== Exercise brief ==
Line by line, reproduce exactly the beginning of the listing below, ending with the line that contains "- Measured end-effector" and adding nothing.

[Provided data]

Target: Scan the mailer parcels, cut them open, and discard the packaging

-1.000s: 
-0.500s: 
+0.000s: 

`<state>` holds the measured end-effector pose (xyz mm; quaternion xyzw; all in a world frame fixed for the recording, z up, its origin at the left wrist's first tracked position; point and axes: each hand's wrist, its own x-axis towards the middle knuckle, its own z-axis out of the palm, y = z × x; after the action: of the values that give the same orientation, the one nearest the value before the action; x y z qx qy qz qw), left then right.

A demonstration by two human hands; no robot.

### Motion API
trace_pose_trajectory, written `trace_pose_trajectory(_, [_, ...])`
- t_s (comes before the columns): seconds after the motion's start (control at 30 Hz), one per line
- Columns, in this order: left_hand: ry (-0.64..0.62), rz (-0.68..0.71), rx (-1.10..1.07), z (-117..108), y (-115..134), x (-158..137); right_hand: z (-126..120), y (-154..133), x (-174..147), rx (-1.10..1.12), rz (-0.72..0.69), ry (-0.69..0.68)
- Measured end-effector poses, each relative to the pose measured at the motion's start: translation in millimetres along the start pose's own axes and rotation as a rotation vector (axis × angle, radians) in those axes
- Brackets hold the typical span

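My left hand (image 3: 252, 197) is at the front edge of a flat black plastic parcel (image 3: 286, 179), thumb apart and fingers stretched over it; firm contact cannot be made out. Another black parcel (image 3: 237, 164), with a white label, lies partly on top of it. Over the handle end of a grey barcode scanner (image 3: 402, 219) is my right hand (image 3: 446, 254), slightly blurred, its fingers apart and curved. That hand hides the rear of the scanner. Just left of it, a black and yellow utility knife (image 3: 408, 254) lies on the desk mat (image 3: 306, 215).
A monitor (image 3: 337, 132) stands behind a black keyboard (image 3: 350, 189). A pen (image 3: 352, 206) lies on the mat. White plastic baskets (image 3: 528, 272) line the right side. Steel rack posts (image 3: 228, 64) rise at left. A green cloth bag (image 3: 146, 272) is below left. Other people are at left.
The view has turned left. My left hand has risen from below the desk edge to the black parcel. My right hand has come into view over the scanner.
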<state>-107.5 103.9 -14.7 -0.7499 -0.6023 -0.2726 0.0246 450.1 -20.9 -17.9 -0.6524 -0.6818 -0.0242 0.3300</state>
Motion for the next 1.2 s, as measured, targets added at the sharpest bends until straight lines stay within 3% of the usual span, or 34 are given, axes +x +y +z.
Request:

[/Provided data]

== Answer section ==
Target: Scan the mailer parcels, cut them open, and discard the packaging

-1.000s: 
-0.500s: 
+0.000s: 

`<state>` holds the measured end-effector pose (xyz mm; quaternion xyzw; all in a world frame fixed for the recording, z up, its origin at the left wrist's first tracked position; point and axes: each hand's wrist, its own x-axis towards the middle knuckle, its own z-axis out of the palm, y = z × x; after the action: of the values that give the same orientation, the one nearest the value before the action; x y z qx qy qz qw), left then right.

A demonstration by two human hands; no robot.

### Motion API
trace_pose_trajectory, written `trace_pose_trajectory(_, [_, ...])`
- t_s (comes before the columns): seconds after the motion's start (control at 30 Hz), one per line
- Columns, in this order: left_hand: ry (-0.64..0.62), rz (-0.68..0.71), rx (-1.10..1.07), z (-117..108), y (-115..134), x (-158..137); right_hand: z (-126..120), y (-154..133), x (-174..147), rx (-1.10..1.12), rz (-0.72..0.69), ry (-0.69..0.68)
- Measured end-effector poses, each relative to the pose measured at the motion's start: translation in millimetres along the start pose's own axes and rotation as a rotation vector (axis × angle, radians) in those axes

Besides this answer, the exercise requires nothing else.